▶ _What is needed_
Every line of the data below must be output exactly, with images left out.

▶ _Data provided_
■ ■ ■ ■

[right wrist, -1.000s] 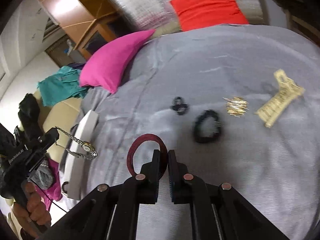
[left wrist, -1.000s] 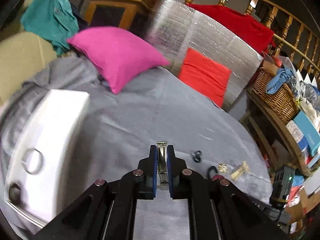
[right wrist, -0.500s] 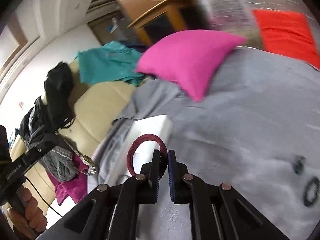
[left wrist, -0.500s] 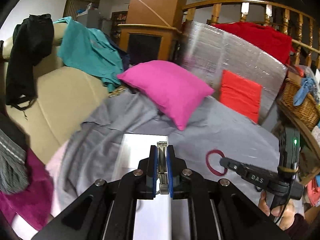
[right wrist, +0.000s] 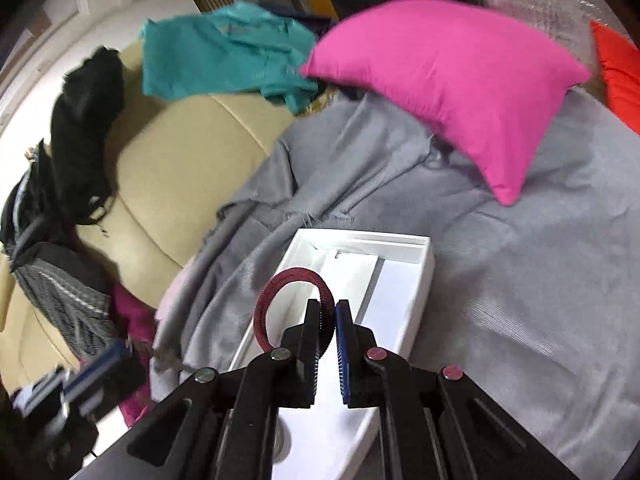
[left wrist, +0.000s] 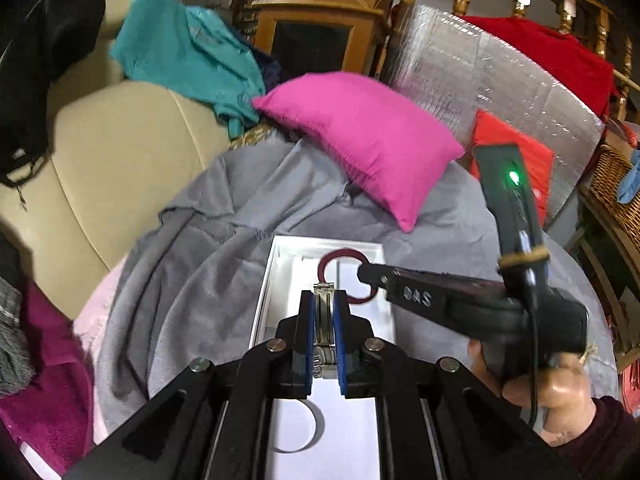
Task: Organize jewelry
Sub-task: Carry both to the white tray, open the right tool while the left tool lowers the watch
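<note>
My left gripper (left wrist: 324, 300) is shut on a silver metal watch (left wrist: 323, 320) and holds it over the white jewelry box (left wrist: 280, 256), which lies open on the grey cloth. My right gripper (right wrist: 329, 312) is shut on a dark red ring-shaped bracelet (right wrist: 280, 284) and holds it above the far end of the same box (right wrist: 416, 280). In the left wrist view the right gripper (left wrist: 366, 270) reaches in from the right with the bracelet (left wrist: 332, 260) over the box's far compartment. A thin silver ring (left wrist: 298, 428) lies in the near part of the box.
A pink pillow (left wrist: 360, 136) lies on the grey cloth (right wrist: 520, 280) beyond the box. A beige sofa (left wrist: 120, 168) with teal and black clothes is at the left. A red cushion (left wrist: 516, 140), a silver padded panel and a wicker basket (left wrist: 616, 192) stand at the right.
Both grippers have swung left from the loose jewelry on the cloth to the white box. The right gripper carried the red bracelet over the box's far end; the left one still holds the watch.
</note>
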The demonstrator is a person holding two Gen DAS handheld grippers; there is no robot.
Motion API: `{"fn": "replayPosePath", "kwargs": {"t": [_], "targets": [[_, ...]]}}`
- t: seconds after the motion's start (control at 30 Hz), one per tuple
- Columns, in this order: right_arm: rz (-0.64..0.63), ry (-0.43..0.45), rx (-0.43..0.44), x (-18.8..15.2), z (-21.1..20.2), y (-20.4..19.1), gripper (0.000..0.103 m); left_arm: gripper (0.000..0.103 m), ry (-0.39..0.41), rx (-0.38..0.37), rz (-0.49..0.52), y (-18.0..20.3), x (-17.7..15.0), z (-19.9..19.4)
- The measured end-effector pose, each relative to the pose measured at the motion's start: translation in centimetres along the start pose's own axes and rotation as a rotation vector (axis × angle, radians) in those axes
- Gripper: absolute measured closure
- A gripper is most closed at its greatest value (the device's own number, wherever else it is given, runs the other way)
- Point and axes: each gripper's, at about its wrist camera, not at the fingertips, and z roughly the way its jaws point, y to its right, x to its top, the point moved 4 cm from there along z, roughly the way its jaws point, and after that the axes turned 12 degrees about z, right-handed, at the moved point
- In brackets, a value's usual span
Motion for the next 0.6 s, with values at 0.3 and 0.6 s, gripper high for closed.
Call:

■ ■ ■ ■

▶ _Written answer_
[right wrist, -1.000s] 
[left wrist, -1.000s] 
[right wrist, -0.500s] 
[left wrist, -0.500s] 
[right wrist, +0.000s] 
[left wrist, +0.000s] 
Task: Organize jewelry
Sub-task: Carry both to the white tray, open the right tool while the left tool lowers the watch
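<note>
My left gripper (left wrist: 324, 300) is shut on a silver metal watch (left wrist: 323, 320) and holds it over the white jewelry box (left wrist: 280, 256), which lies open on the grey cloth. My right gripper (right wrist: 329, 312) is shut on a dark red ring-shaped bracelet (right wrist: 280, 284) and holds it above the far end of the same box (right wrist: 416, 280). In the left wrist view the right gripper (left wrist: 366, 270) reaches in from the right with the bracelet (left wrist: 332, 260) over the box's far compartment. A thin silver ring (left wrist: 298, 428) lies in the near part of the box.
A pink pillow (left wrist: 360, 136) lies on the grey cloth (right wrist: 520, 280) beyond the box. A beige sofa (left wrist: 120, 168) with teal and black clothes is at the left. A red cushion (left wrist: 516, 140), a silver padded panel and a wicker basket (left wrist: 616, 192) stand at the right.
Both grippers have swung left from the loose jewelry on the cloth to the white box. The right gripper carried the red bracelet over the box's far end; the left one still holds the watch.
</note>
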The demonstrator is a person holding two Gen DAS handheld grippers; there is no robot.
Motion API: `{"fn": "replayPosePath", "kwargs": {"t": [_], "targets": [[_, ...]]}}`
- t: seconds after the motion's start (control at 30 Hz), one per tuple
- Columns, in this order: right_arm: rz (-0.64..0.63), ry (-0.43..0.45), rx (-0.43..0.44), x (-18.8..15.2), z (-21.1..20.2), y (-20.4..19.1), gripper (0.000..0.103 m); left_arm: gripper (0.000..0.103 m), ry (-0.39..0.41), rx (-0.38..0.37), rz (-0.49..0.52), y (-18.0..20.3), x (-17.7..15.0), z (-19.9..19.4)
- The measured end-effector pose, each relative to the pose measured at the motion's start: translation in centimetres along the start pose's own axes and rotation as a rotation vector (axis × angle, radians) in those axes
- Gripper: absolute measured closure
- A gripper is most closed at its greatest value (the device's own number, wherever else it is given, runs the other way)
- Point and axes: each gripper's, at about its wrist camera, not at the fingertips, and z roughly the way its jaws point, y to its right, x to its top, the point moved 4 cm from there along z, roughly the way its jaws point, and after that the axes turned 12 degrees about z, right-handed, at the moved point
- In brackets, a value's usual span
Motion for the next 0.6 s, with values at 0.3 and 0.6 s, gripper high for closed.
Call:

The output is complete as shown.